Woman indicted after 44 deceased dogs found in NJ home; 162 dogs rescued

Donna Roberts, 66, was indicted on animal cruelty charges after hundreds of dogs were found amid deplorable conditions in her New Jersey home. ( New Jersey State Police, Lindsay Sanator via Monmouth County SPCA )

A New Jersey woman has been indicted on animal cruelty charges after prosecutors say she kept more than 200 dogs in deplorable and inhumane conditions at her Burlington County home.

Donna Roberts, 66, of Shamong Township, was indicted Tuesday on eight counts of third-degree animal cruelty resulting in death or bodily injury.

Detectives responded to Roberts' home on Oakshade Road in December 2018 to assist the Burlington County Health Department with an inspection. Upon their arrival, detectives said they were met with evidence of widespread animal cruelty.

Investigators discovered 162 living dogs on the property. Forty-four others were found deceased, individually packaged in plastic bags and stored in freezers throughout the home.

"The dogs were found to be, both inside and outside, living in their own waste," said Det. Ian Fenkel.

RELATED: Woman charged after 44 deceased dogs found in NJ home; 162 dogs rescued

Rescue workers donned hazmat suits to recover dogs with overgrown nails and matted fur from the property.

The odor of animal feces and ammonia reportedly permeated the home, causing several responders to experience dizziness and nausea.
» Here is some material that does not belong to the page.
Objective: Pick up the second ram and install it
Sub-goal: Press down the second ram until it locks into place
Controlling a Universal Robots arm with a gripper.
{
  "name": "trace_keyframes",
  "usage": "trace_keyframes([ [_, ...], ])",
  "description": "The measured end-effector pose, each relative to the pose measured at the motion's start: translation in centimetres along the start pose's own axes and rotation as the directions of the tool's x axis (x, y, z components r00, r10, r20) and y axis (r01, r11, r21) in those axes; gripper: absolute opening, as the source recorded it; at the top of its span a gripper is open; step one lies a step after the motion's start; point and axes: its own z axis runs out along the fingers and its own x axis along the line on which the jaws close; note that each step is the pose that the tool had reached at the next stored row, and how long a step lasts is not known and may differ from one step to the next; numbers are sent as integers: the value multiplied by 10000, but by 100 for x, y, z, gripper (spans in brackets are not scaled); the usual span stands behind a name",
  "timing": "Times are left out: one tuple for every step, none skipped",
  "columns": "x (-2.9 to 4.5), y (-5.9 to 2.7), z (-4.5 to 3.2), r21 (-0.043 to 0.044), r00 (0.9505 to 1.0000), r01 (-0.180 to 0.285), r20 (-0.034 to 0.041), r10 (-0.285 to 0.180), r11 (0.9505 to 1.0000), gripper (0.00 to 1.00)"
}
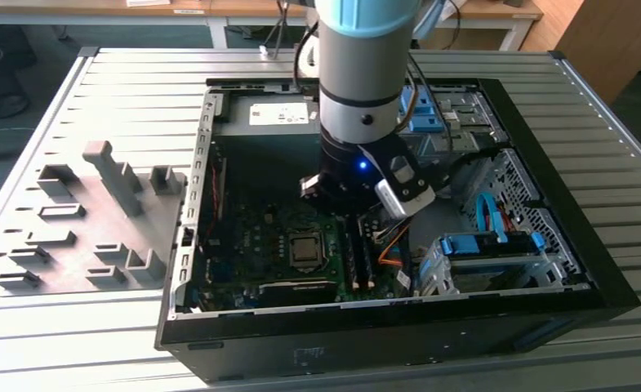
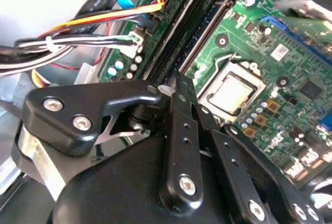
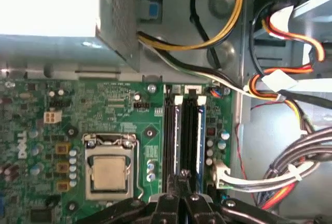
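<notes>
The arm is down inside the open computer case (image 1: 206, 147), which sits on the tabletop (image 1: 102, 343). The pincer (image 3: 184, 175) hangs right over the memory slots (image 3: 185, 130) beside the processor (image 3: 109, 172). Its fingers (image 2: 181, 105) look nearly closed, tips together — can't tell if they pinch anything. The second ram (image 3: 199, 130) seems to be the stick standing in the slot directly below, its long axis running straight away from the fingertips.

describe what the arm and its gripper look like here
The arm is a thick grey cylinder with a pale blue band near the top and a black wrist section carrying a small blue light. The gripper is matt black, built of jointed link bars fixed with silver screws.
</notes>
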Motion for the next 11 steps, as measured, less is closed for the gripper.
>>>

Camden County's Animal Welfare Association cited an "overwhelming amount of fleas" and "urine-filled newspapers" that acted as bedding for the dogs.

Neighbors witnessed the two-day raid unfold from outside the property.

Against a soundtrack of barking dogs, animal welfare workers cradled bedraggled pups waiting for care inside a mobile triage trailer.

"Your reaction to seeing this finally happen?" FOX 29's Bruce Gordon asked neighbor Rebecca Voigt.

"Praise the Lord," Voigt said.

When asked what went through his mind as he watched the investigation play out, neighbor Tim Whitcraft spoke of the hoards rescued.

"Justice," Whitcraft answered. "Justice, for the dogs."

"The deplorable and inhumane living conditions the rescued dogs were forced to endure is tragic," said Col. Patrick Callahan of the New Jersey State Police.

Police said four of the living dogs were in critical condition. Those dogs were transported to an emergency veterinary clinic for treatment. One dog later died of their injuries. The remaining dogs were evaluated and treated before being transported to various shelters across the Delaware Valley, where they were ultimately put up for adoption.

The Monmouth County SPCA and St. Hubert's Animal Welfare Center were among the many local shelters that took in dogs rescued from Roberts' property.

A list of shelters that took dogs from the Shamong Township raid can be found below.

Roberts was not detained pending trial, but has been forbidden by a judge from owning, possessing or caring for any animals. Her arraignment will take place at Burlington County Superior Court on a date yet to be determined.